Multiple NER

Hi

For some reasons, I seem to remember the older version of Rasa NLU allowed the use of multiple NER engines in the NLU pipeline. If a NE has been recognized by multiple NER engines, then the one with the highest certainty value will be retained. But I can’t find any information on this (and I am actually not sure if I have actually read about this before either…).

Anyway, long story short, I would be interested in incorporating multiple NER components (along with training my own TF) in my pipeline since each one of them brings something unique to the table. But the current documentation makes no mention of doing this or if that’s permissible or advised…

And if it is supported, any particular concern about how to structure the pipeline?

Thanks in advance for your input!

Best, H

You are free to use multiple NER components in your pipeline. Your final entity map will contain all the entities extracted by different extractors.

In my experience if i had CRF and Spacy, only CRF would appear.

I used CRF and Spacy together, I was able to run successfully

Do you get spacy results and CRF results separately for extracted entities?

If I’ve annotated my example sentences in nlu with both of them, then yes. I get them separately.

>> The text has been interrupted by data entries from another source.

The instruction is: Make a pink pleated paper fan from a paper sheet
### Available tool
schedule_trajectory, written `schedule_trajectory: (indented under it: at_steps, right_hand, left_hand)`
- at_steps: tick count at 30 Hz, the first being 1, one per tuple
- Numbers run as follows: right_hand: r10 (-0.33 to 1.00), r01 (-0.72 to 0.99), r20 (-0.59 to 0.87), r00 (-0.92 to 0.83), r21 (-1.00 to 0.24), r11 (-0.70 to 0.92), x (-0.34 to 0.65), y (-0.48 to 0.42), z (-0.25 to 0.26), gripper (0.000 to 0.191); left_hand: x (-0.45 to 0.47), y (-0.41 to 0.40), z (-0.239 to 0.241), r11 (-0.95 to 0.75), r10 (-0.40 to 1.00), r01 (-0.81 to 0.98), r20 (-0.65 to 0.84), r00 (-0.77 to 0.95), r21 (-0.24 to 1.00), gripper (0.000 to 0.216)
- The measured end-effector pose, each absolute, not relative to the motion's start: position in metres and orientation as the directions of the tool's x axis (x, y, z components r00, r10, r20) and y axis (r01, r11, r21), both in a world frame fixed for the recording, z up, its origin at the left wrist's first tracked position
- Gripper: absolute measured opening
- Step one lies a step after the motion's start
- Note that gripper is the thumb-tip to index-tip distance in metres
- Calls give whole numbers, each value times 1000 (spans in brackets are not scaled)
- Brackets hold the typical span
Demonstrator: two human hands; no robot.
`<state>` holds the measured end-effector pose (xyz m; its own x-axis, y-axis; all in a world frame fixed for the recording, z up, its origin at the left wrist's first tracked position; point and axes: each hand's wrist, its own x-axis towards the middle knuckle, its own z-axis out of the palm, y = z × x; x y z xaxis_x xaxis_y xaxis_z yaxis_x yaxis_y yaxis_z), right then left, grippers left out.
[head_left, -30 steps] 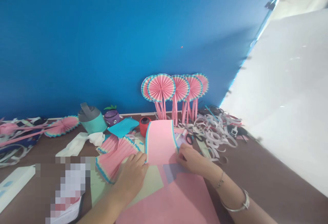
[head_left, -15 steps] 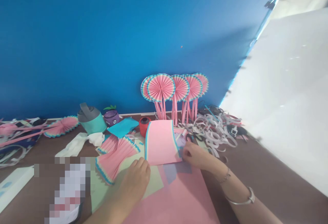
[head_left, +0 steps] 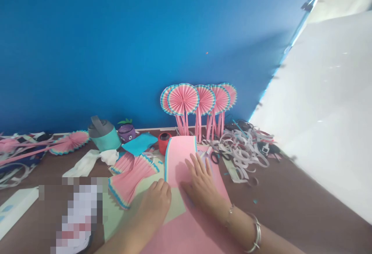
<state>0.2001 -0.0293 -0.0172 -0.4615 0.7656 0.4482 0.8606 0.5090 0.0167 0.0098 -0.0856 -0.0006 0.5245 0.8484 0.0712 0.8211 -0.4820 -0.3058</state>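
Observation:
A pink paper sheet [head_left: 180, 151] with blue-and-yellow striped side edges lies in front of me, bowed slightly. My left hand [head_left: 157, 197] is closed at its near left corner, the fingertips mostly hidden from view. Flat across the sheet's right half rests my right hand [head_left: 202, 180], fingers spread, covering much of that striped edge. Beneath are a larger pink sheet [head_left: 186, 234] and pale green paper [head_left: 174, 205]. Left of the sheet lies a pleated pink paper piece [head_left: 135, 180] with striped ends, pinched at its middle.
Pink pleated paper fans [head_left: 183, 99] lean against the blue panel [head_left: 116, 44]. A red tape roll [head_left: 164, 142], turquoise cup [head_left: 104, 137], purple container [head_left: 127, 133] and blue paper [head_left: 140, 144] stand or lie behind. Scissors [head_left: 215, 158] and curled white strips [head_left: 241, 145] are at right.
My right hand has moved left from the sheet's right edge onto its surface, and its fingers have spread flat. My left hand stays at the near left corner.

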Motion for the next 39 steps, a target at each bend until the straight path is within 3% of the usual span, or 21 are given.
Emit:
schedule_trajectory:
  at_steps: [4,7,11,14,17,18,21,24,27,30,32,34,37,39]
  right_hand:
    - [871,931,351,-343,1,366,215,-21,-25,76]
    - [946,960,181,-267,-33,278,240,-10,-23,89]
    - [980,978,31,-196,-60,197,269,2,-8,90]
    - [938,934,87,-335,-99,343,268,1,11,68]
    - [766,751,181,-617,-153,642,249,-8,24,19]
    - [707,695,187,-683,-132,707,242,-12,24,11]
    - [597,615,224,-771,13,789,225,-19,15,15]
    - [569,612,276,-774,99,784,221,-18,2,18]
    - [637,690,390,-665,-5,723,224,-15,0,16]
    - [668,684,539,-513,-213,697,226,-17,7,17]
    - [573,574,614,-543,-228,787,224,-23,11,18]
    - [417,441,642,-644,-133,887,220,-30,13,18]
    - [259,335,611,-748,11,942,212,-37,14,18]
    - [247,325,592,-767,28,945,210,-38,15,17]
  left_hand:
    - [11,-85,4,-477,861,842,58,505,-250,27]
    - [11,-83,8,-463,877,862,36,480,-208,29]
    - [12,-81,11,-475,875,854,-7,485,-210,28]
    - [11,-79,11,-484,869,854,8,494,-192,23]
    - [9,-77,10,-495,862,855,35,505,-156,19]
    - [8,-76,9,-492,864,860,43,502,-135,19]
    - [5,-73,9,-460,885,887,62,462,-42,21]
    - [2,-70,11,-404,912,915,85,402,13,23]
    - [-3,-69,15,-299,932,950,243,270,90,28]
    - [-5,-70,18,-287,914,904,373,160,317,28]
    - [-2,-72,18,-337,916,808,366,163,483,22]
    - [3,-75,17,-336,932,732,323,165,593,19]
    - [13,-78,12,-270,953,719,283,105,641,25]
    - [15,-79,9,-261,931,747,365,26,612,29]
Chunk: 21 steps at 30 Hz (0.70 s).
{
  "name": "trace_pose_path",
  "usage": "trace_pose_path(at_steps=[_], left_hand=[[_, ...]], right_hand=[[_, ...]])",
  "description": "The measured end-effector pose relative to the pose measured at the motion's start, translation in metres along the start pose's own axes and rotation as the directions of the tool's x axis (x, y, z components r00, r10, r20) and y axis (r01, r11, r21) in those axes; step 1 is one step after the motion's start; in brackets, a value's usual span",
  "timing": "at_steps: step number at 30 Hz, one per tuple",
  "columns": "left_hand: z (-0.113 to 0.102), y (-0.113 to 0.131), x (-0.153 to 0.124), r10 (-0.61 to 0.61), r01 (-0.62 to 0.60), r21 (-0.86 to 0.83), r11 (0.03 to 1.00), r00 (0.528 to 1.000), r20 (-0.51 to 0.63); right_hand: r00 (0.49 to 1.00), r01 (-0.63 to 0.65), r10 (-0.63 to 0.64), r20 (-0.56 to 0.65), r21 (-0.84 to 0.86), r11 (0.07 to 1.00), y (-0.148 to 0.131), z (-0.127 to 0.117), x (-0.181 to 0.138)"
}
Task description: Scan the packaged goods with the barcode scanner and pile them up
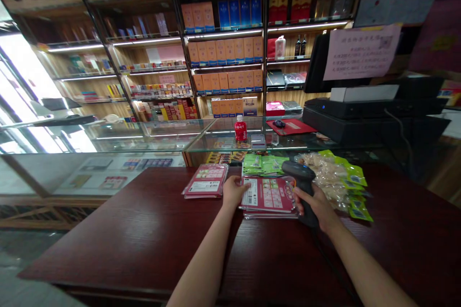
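My right hand is wrapped round the grip of a black barcode scanner, with its head over the right part of a pink flat package. This package lies on a small stack of similar ones in clear wrap and bears a white label with a barcode. At its left edge my left hand grips it, thumb on top; the fingertips underneath are hidden. Just left of that hand sits another stack of pink packages. Green packets lie behind, and clear bags with green ends lie to the right.
The dark red wooden table meets a glass display counter. On the glass stand a red bottle and a red folder. A monitor with a pink notice rises at right. Shelves of boxes line the wall.
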<state>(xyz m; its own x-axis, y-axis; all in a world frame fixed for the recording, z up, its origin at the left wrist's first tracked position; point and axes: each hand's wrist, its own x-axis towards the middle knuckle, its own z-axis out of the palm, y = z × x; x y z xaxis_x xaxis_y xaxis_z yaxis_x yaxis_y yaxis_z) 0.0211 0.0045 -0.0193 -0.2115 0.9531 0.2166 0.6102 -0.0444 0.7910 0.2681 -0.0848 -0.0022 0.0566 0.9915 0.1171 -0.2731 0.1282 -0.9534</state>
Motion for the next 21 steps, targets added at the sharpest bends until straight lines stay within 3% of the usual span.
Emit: trace_pose_path(at_steps=[5, 14, 17, 21], left_hand=[[-0.005, -0.008, 0.001, -0.041, 0.045, -0.127, 0.991, 0.999, 0.032], [-0.023, 0.002, -0.004, 0.029, -0.029, 0.035, 0.999, 1.000, -0.009], [-0.019, -0.003, -0.001, -0.004, 0.002, -0.127, 0.992, 1.000, -0.014], [-0.009, -0.012, 0.002, -0.053, 0.109, -0.419, 0.902, 0.988, 0.144]], right_hand=[[1.000, -0.007, 0.007, 0.011, 0.003, 1.000, 0.000, -0.002, 0.001], [1.000, 0.004, -0.004, -0.028, -0.016, 1.000, 0.004, -0.002, 0.002], [0.999, 0.001, -0.002, -0.040, -0.012, 1.000, 0.004, -0.002, 0.002], [0.999, -0.014, 0.013, -0.035, -0.014, 1.000, 0.003, -0.002, 0.002]])
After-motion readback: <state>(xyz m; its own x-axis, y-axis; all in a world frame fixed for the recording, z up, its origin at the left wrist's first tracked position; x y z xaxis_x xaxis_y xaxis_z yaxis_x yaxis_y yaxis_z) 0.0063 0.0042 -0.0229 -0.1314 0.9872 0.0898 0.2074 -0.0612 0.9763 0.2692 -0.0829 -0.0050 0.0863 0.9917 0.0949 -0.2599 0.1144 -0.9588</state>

Can you give an example of the annotation and the output of the NLU parsing command?

book an appointment for [thursday](DATE) at [8:20am](booking_time) DATE is from spacy and booking_time is my CRF.

Currently, this is not on my system but it definitely worked. I was getting both the extracted entities. Let me see if I can find that and I’ll get back.

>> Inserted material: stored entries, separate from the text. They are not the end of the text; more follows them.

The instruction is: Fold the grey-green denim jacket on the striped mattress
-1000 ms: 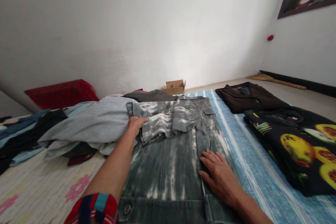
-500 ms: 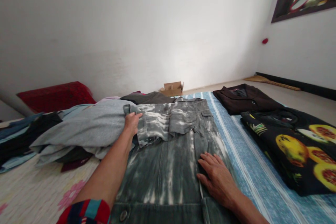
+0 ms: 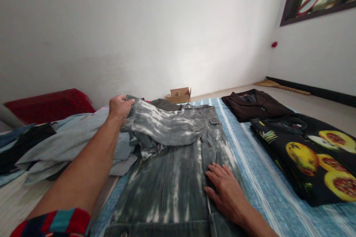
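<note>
A grey-green tie-dyed denim jacket [image 3: 178,177] lies spread in front of me, its buttoned hem nearest. My left hand [image 3: 120,108] grips the cuff end of the jacket's sleeve [image 3: 167,122] and holds it raised to the left, so the sleeve stretches across the upper body of the garment. Flat on the jacket's right side, beside a seam, rests my right hand [image 3: 222,185] with fingers extended. Beneath the lifted sleeve, another bunched cuff [image 3: 151,150] shows on the jacket front.
On the left lies a heap with a grey garment [image 3: 69,133] and a red cushion-like bundle [image 3: 50,105] behind it. To the right are a folded dark brown garment [image 3: 258,105] and a black fruit-print garment [image 3: 308,155] on a blue striped sheet [image 3: 267,200]. A cardboard box [image 3: 179,95] stands by the wall.
My left hand has lifted the sleeve end and drawn it up and to the left, straightening the sleeve. My right hand stays on the jacket. The view has shifted slightly.
</note>
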The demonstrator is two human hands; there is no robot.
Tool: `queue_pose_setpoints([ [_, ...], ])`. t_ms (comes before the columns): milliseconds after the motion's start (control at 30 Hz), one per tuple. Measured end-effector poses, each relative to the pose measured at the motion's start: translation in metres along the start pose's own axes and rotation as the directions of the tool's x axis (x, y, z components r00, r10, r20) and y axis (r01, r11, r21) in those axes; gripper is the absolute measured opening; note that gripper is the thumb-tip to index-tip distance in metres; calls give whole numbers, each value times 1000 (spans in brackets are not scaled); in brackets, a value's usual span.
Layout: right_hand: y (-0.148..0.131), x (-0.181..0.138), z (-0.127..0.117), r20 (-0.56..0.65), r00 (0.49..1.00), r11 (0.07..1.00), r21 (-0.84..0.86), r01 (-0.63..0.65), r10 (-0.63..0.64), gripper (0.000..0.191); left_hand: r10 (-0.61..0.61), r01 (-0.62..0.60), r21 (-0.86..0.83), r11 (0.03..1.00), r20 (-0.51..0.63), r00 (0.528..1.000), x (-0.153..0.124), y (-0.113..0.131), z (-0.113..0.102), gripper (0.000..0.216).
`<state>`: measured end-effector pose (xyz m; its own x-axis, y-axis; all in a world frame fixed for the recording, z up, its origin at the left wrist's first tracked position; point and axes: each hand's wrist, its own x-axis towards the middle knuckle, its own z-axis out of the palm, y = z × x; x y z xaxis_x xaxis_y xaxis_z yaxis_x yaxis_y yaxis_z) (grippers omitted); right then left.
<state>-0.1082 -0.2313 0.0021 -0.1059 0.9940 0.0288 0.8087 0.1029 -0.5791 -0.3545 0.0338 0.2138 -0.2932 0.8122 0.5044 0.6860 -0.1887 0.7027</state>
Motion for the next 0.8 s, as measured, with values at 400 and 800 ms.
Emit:
queue_pose_setpoints([
  [400,-7,-1,-9,43,999,1000,-18,-21,22,43,29,-33,154,988,30,999,11,-16,-6,19],
  [800,-17,157,-36,-62,989,935,-337,106,-135,33,-153,167,-269,949,70,986,29,-34,-4,21],
])
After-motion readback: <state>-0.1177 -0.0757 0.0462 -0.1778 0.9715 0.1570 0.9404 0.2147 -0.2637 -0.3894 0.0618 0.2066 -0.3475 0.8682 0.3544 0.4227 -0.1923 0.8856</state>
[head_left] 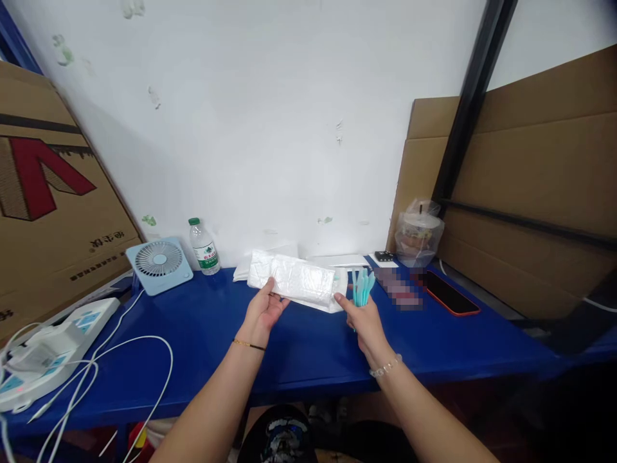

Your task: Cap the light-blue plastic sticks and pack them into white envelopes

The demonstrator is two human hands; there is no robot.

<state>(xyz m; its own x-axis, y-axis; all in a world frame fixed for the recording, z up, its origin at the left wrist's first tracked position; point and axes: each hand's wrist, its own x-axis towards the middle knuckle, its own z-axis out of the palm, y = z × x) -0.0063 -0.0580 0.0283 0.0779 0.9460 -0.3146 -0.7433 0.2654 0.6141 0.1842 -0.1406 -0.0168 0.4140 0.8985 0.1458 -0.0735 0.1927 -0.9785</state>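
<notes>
My left hand (pixel 263 312) grips the near edge of a white plastic packet (pixel 296 280) lying over the blue table (pixel 207 347). My right hand (pixel 365 321) is closed on a bunch of several light-blue plastic sticks (pixel 362 287), held upright, while its forefinger touches the right end of the packet. More flat white packets (pixel 270 257) lie behind it by the wall.
At the left a small blue fan (pixel 158 262), a water bottle (pixel 204 247), a white power strip (pixel 53 350) and loose white cables (pixel 120 360). At the right a phone in a red case (pixel 450 294), a bagged food cup (pixel 418 235) and cardboard sheets (pixel 540 180).
</notes>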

Ah no you are write - i found earlier but forgot to reply here. I think previously i didn’t have proper components or something loaded, now i get spacy and CRF ner side by side :smiley: Thanks for replies!

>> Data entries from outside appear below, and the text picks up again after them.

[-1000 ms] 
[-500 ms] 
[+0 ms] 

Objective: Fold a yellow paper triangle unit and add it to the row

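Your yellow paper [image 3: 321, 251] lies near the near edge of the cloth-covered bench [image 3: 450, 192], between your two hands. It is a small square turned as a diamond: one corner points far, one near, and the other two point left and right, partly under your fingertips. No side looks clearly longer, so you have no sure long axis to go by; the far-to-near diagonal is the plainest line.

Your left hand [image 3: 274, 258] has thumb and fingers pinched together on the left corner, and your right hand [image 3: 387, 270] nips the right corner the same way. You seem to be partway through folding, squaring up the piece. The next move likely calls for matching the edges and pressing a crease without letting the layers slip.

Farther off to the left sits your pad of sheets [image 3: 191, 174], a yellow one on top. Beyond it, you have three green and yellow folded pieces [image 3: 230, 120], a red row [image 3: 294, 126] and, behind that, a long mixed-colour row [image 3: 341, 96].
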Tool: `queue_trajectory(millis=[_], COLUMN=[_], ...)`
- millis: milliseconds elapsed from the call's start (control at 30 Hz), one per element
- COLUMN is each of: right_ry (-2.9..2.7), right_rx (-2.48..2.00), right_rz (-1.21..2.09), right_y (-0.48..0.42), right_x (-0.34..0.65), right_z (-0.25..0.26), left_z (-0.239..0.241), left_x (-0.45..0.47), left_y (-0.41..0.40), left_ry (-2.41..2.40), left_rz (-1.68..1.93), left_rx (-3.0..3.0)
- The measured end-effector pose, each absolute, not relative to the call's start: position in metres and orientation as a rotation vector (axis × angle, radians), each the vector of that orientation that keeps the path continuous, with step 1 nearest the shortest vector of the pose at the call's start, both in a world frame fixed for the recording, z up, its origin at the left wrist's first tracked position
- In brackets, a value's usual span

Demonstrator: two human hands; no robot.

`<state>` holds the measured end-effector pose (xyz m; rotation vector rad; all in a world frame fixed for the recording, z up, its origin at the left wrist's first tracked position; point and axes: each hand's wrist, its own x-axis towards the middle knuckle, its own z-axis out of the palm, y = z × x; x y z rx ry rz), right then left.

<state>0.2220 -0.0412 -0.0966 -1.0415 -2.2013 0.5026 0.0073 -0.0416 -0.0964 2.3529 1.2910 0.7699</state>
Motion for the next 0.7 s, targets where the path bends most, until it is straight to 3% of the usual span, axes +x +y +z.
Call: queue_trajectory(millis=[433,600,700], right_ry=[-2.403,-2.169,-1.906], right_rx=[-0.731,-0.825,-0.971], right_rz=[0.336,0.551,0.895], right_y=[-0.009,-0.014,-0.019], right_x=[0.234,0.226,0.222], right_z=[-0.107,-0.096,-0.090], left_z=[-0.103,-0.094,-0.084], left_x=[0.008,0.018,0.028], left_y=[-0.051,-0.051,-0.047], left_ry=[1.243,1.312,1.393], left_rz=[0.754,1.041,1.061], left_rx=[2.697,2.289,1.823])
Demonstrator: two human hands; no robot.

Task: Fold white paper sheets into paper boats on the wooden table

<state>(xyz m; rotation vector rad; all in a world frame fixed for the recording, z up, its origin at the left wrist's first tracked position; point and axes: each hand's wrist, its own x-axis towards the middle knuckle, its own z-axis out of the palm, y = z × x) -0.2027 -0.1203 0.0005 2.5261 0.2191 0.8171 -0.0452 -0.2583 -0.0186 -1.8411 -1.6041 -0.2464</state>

Hi Srikar, yes, pls share the annotation. I would love to have a look to see how you did it.

Thx! SH

This is my config file

language: "en"
pipeline:
  - name: "nlp_spacy"
  - name: "tokenizer_spacy"
  - name: "intent_entity_featurizer_regex"
  - name: "intent_featurizer_spacy"
  - name: "ner_crf"
  - name: "ner_spacy"
  - name: "ner_synonyms"
  - name: "intent_classifier_sklearn"

My nlu data is something like this:

- the boy has a stick of [height](vit) [20](vit_value) [cms](units)
- girl is has a bag of [weight](vit) [345](vit_value) [kgs](units)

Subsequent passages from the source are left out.